L’indice manifatturiero della Fed di Philadelphia non ha compiuto la marcata correzione che molti analisti avevano previsto dopo i solidi dati di novembre. L’indice ha fatto invece segnare un nuovo massimo dallo scoppio della crisi finanziaria.
L’indice sulla fiducia delle imprese è schizzato a 43,3 rispetto ai 18 previsti.
La componente dell’indice riferita all’occupazione è risultata più debole di quanto ci si potesse aspettare sulla base del risultato complessivo, soprattutto l’occupazione manifatturiera a livello regionale. Il tono generale del mercato occupazionale rimane però solido.

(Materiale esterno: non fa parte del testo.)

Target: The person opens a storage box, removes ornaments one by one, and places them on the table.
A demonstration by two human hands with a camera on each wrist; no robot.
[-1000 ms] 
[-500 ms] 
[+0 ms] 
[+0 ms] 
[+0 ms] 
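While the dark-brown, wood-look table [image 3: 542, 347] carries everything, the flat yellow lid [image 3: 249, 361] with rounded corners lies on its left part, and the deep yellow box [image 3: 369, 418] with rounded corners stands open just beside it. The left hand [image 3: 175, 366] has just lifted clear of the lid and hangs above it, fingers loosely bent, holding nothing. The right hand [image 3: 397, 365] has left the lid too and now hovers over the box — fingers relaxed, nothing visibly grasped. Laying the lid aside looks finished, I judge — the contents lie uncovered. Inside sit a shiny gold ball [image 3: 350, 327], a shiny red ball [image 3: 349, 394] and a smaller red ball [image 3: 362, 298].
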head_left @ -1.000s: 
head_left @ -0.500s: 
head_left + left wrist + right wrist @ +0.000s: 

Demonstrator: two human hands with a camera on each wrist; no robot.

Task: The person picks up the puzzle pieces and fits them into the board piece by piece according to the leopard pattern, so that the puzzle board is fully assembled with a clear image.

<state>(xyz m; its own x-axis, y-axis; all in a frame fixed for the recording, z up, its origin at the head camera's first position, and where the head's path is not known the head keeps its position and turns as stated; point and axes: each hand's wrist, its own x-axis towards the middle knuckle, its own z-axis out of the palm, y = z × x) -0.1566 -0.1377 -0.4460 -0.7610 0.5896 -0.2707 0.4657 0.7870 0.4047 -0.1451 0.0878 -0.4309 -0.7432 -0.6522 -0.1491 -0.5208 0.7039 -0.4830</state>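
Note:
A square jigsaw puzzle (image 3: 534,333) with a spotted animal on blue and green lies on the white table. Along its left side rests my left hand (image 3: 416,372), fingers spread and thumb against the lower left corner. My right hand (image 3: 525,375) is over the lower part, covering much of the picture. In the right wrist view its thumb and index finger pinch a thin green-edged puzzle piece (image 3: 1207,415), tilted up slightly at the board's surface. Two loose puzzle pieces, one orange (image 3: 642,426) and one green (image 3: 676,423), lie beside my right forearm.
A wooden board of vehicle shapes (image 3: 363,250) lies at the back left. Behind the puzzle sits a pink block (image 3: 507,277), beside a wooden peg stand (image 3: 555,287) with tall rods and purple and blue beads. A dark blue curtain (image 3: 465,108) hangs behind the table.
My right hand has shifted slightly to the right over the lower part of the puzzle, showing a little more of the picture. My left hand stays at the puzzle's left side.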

Il rapporto di oggi rafforza la nostra previsione di un miglioramento modesto della salute dell’economia USA. Continuiamo a prevedere due rialzi di 25 punti base a partire da giugno, anche se non escludiamo un rialzo proattivo a marzo (il mercato dei Fed Fund sconta una probabilità del 30%).
Anche le forti aspettative di crescita sostengono un aumento dei corsi azionari USA, sebbene il rapporto prezzo/utili superi la media storica.
I tassi d’interesse più bassi e la volatilità globale, oltre alle stime più elevate sugli utili per azione (EPS) e i dati fondamentali, suggeriscono che nuovi massimi sono giustificati.
Affinché il rally continui, Trump deve però fare la riforma fiscale promessa e questo punto ci preoccupa.
Come abbiamo detto ieri, Trump non ci ha ancora convinti come statista di successo e sembra ancora solo uno spaccone, e ciò lascia presagire che metterà in discussione tutte le politiche (anche quelle per cui vi è un sostegno bipartisan).
Le nostre aspettative su un rally sostenuto dell’USD sono basse e vediamo nell’acquisto di USD un’opportunità per ricaricare i corti in USD (soprattutto in valute selezionate dei mercati emergenti).